*What you have to do:*
The data below holds the lines to copy: everything from the line containing "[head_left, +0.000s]" to the line containing "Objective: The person", both ends included, set down exactly.

#### Supplied information

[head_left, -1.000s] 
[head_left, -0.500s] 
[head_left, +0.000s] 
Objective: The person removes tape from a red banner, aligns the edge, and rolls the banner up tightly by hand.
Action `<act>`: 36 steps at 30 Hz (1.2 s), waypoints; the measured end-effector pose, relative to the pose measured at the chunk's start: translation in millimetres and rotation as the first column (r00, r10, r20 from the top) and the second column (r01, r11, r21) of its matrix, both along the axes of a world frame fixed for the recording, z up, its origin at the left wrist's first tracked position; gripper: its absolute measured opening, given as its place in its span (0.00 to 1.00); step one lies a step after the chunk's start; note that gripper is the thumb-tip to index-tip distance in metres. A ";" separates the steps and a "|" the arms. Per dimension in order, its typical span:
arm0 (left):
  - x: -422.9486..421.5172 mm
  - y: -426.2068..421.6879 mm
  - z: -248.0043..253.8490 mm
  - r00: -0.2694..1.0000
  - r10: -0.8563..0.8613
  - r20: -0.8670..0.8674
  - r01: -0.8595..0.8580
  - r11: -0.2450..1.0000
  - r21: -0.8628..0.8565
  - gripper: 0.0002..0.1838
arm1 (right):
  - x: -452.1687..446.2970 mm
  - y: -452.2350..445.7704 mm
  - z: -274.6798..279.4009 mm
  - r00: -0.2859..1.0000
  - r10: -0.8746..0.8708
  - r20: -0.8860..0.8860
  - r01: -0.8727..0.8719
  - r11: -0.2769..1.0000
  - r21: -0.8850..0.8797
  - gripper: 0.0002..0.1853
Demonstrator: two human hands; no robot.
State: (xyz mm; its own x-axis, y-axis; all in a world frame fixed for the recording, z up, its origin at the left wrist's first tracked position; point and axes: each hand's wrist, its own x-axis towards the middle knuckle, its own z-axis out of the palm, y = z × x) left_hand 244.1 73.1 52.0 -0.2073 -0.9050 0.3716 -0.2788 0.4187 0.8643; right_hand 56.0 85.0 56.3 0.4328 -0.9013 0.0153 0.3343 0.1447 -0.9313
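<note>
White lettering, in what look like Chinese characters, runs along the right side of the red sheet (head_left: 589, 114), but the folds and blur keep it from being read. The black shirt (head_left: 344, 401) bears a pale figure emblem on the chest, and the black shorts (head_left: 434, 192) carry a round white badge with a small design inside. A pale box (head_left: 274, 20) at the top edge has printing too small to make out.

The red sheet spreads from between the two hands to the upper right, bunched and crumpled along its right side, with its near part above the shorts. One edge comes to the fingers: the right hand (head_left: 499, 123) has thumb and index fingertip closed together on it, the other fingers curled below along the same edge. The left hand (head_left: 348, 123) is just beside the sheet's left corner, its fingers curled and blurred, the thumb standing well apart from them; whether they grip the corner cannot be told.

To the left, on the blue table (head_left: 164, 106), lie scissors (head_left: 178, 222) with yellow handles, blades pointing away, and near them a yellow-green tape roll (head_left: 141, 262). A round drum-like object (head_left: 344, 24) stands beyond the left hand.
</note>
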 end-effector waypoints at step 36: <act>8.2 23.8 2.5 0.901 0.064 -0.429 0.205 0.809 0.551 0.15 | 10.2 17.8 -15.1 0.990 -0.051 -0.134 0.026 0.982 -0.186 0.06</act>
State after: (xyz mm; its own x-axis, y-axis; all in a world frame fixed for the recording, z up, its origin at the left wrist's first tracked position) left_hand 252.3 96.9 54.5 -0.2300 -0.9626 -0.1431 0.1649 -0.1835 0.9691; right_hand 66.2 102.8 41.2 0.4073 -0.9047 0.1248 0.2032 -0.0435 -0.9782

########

*Answer section:*
[head_left, +0.000s] 
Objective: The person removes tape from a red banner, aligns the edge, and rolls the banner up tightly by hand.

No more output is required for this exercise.